[Saved data entries]
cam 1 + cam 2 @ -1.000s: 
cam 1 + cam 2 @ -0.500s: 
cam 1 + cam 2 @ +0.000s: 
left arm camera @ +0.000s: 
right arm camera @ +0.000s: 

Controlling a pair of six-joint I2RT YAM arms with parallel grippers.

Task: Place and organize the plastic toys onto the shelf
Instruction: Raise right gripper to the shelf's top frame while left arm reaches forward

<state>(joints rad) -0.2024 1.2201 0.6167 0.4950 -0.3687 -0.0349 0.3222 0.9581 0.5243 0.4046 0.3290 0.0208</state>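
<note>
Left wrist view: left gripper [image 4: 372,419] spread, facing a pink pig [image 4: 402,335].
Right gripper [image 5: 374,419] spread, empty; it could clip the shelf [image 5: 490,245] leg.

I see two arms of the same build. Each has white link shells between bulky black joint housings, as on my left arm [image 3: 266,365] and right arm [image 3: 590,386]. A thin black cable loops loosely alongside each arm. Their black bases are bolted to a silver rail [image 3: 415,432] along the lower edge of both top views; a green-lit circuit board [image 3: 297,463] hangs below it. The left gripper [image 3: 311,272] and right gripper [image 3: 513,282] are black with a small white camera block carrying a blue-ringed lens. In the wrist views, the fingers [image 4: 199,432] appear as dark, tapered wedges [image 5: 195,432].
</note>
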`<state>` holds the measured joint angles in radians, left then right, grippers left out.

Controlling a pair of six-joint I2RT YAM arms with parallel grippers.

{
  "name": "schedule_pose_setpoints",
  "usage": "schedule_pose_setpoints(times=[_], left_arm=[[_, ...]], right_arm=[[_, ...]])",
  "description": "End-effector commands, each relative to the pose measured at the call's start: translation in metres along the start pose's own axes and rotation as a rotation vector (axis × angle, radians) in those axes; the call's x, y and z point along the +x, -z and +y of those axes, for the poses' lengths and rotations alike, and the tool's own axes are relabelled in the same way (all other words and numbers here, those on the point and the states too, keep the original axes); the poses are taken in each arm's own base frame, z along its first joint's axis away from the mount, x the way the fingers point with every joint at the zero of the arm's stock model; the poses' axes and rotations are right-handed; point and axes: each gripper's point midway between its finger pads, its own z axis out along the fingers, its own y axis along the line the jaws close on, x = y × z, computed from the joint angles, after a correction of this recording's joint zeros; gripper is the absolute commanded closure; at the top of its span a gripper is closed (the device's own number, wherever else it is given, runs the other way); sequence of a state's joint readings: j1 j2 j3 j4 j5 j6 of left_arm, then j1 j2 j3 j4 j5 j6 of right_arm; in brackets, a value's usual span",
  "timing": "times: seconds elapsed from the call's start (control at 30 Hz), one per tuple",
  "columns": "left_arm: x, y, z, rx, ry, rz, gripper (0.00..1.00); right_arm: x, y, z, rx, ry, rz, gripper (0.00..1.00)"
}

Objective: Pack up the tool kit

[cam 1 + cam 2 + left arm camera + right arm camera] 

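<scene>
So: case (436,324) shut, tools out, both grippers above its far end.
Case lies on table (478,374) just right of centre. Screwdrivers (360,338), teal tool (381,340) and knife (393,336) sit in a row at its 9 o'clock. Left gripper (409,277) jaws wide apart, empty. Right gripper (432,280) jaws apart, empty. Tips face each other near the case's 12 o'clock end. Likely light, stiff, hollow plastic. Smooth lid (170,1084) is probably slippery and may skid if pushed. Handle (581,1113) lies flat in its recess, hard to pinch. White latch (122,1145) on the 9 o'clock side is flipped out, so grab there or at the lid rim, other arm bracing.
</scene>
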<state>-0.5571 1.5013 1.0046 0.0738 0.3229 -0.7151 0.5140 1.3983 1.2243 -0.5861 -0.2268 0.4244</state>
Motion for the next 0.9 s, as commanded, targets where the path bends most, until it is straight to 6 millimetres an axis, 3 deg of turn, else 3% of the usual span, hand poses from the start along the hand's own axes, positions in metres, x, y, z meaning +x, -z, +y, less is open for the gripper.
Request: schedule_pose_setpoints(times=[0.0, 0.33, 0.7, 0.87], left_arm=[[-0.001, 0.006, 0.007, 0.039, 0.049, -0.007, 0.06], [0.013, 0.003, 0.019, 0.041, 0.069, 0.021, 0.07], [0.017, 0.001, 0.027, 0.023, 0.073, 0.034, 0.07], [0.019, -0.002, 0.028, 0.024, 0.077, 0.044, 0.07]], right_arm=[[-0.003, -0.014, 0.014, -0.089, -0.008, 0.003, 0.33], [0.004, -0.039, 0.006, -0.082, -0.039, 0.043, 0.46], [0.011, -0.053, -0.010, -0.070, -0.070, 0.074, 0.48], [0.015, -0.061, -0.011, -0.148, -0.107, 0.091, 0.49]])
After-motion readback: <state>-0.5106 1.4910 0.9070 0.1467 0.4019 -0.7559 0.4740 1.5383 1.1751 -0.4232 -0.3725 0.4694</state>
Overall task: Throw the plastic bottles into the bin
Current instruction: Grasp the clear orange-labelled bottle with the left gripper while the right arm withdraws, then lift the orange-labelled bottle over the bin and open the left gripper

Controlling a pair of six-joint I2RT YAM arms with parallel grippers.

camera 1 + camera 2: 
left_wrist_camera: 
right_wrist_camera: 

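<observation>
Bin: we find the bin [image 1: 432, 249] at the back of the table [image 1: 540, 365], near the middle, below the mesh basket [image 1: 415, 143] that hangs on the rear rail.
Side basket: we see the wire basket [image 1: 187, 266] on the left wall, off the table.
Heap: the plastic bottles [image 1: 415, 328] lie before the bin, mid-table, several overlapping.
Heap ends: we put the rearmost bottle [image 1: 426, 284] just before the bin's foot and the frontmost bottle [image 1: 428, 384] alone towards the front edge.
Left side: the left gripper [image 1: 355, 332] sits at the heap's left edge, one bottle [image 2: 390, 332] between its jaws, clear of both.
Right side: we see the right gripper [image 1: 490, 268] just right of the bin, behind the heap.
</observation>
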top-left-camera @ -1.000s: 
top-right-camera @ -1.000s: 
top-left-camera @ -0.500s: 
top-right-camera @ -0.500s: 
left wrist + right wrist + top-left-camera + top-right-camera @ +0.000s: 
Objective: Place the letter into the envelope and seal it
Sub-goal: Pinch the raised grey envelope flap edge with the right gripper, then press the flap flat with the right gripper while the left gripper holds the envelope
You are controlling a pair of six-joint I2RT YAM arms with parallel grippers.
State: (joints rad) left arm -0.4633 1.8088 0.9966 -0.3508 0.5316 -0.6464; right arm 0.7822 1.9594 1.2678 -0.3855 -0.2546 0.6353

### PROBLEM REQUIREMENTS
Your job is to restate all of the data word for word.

### EXERCISE RESPONSE
cam 1 + cam 2 @ -1.000s: 
cam 1 + cam 2 @ -0.500s: 
cam 1 + cam 2 @ +0.000s: 
left arm camera @ +0.000s: 
right arm camera @ +0.000s: 

Controlling a pair of six-joint I2RT YAM arms with parallel grippers.

Task: Place and organize the plastic toys onto the shelf
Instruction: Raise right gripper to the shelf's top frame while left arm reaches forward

<state>(joints rad) -0.2024 1.2201 0.6167 0.4950 -0.3687 -0.0349 0.3222 0.9581 0.5243 0.4046 0.3290 0.0208</state>
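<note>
Left wrist view: left gripper [image 4: 372,419] spread, facing a pink pig [image 4: 402,335].
Right gripper [image 5: 374,419] spread, empty; it could clip the shelf [image 5: 490,245] leg.

I see two arms of the same build. Each has white link shells between bulky black joint housings, as on my left arm [image 3: 266,365] and right arm [image 3: 590,386]. A thin black cable loops loosely alongside each arm. Their black bases are bolted to a silver rail [image 3: 415,432] along the lower edge of both top views; a green-lit circuit board [image 3: 297,463] hangs below it. The left gripper [image 3: 311,272] and right gripper [image 3: 513,282] are black with a small white camera block carrying a blue-ringed lens. In the wrist views, the fingers [image 4: 199,432] appear as dark, tapered wedges [image 5: 195,432].
</note>
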`<state>` holds the measured joint angles in radians, left then right, grippers left out.

Controlling a pair of six-joint I2RT YAM arms with parallel grippers.

{
  "name": "schedule_pose_setpoints",
  "usage": "schedule_pose_setpoints(times=[_], left_arm=[[_, ...]], right_arm=[[_, ...]])",
  "description": "End-effector commands, each relative to the pose measured at the call's start: translation in metres along the start pose's own axes and rotation as a rotation vector (axis × angle, radians) in those axes; the call's x, y and z point along the +x, -z and +y of those axes, for the poses' lengths and rotations alike, and the tool's own axes are relabelled in the same way (all other words and numbers here, those on the point and the states too, keep the original axes); the poses are taken in each arm's own base frame, z along its first joint's axis away from the mount, x the way the fingers point with every joint at the zero of the arm's stock model; the poses' axes and rotations are right-handed; point and axes: each gripper's point midway between its finger pads, its own z axis out along the fingers, its own y axis along the line the jaws close on, x = y × z, computed from the joint angles, after a correction of this recording's joint zeros; gripper is the absolute commanded closure; at the top of its span a gripper is closed (the device's own number, wherever else it is given, runs the other way); sequence of a state's joint readings: j1 j2 j3 j4 j5 j6 of left_arm, then j1 j2 j3 j4 j5 j6 of right_arm; in brackets, a value's usual span",
  "timing": "times: seconds elapsed from the call's start (control at 30 Hz), one per tuple",
  "columns": "left_arm: x, y, z, rx, ry, rz, gripper (0.00..1.00); right_arm: x, y, z, rx, ry, rz, gripper (0.00..1.00)"
}

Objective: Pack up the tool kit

[cam 1 + cam 2 + left arm camera + right arm camera] 

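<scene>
So: case (436,324) shut, tools out, both grippers above its far end.
Case lies on table (478,374) just right of centre. Screwdrivers (360,338), teal tool (381,340) and knife (393,336) sit in a row at its 9 o'clock. Left gripper (409,277) jaws wide apart, empty. Right gripper (432,280) jaws apart, empty. Tips face each other near the case's 12 o'clock end. Likely light, stiff, hollow plastic. Smooth lid (170,1084) is probably slippery and may skid if pushed. Handle (581,1113) lies flat in its recess, hard to pinch. White latch (122,1145) on the 9 o'clock side is flipped out, so grab there or at the lid rim, other arm bracing.
</scene>
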<state>-0.5571 1.5013 1.0046 0.0738 0.3229 -0.7151 0.5140 1.3983 1.2243 -0.5861 -0.2268 0.4244</state>
Motion for the next 0.9 s, as commanded, targets where the path bends most, until it is straight to 6 millimetres an axis, 3 deg of turn, else 3% of the usual span, hand poses from the start along the hand's own axes, positions in metres, x, y, z meaning +x, -z, +y, less is open for the gripper.
Request: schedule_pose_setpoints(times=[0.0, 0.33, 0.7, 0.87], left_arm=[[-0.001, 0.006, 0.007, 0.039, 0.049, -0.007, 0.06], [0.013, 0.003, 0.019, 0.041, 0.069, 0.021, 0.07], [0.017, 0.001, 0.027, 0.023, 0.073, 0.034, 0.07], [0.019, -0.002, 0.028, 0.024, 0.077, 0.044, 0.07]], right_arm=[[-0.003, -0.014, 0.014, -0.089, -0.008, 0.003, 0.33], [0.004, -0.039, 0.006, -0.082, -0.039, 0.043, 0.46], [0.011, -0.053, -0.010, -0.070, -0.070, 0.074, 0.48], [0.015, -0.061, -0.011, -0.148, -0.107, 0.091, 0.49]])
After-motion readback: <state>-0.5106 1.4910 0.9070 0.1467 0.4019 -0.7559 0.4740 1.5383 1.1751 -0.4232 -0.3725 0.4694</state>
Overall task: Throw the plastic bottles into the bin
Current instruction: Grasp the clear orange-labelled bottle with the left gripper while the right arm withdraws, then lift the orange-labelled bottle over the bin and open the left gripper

Controlling a pair of six-joint I2RT YAM arms with parallel grippers.

camera 1 + camera 2: 
left_wrist_camera: 
right_wrist_camera: 

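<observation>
Bin: we find the bin [image 1: 432, 249] at the back of the table [image 1: 540, 365], near the middle, below the mesh basket [image 1: 415, 143] that hangs on the rear rail.
Side basket: we see the wire basket [image 1: 187, 266] on the left wall, off the table.
Heap: the plastic bottles [image 1: 415, 328] lie before the bin, mid-table, several overlapping.
Heap ends: we put the rearmost bottle [image 1: 426, 284] just before the bin's foot and the frontmost bottle [image 1: 428, 384] alone towards the front edge.
Left side: the left gripper [image 1: 355, 332] sits at the heap's left edge, one bottle [image 2: 390, 332] between its jaws, clear of both.
Right side: we see the right gripper [image 1: 490, 268] just right of the bin, behind the heap.
</observation>
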top-left-camera @ -1.000s: 
top-right-camera @ -1.000s: 
top-left-camera @ -0.500s: 
top-right-camera @ -0.500s: 
left wrist + right wrist + top-left-camera + top-right-camera @ +0.000s: 
Objective: Place the letter into the envelope and seal it
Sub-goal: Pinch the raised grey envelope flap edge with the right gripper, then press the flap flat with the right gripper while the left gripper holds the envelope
You are controlling a pair of six-joint I2RT YAM arms with parallel grippers.
State: (joints rad) left arm -0.4633 1.8088 0.9966 -0.3508 0.5316 -0.6464; right arm 0.7822 1.9594 1.2678 -0.3855 -0.2546 0.6353

A complete answer has now been given.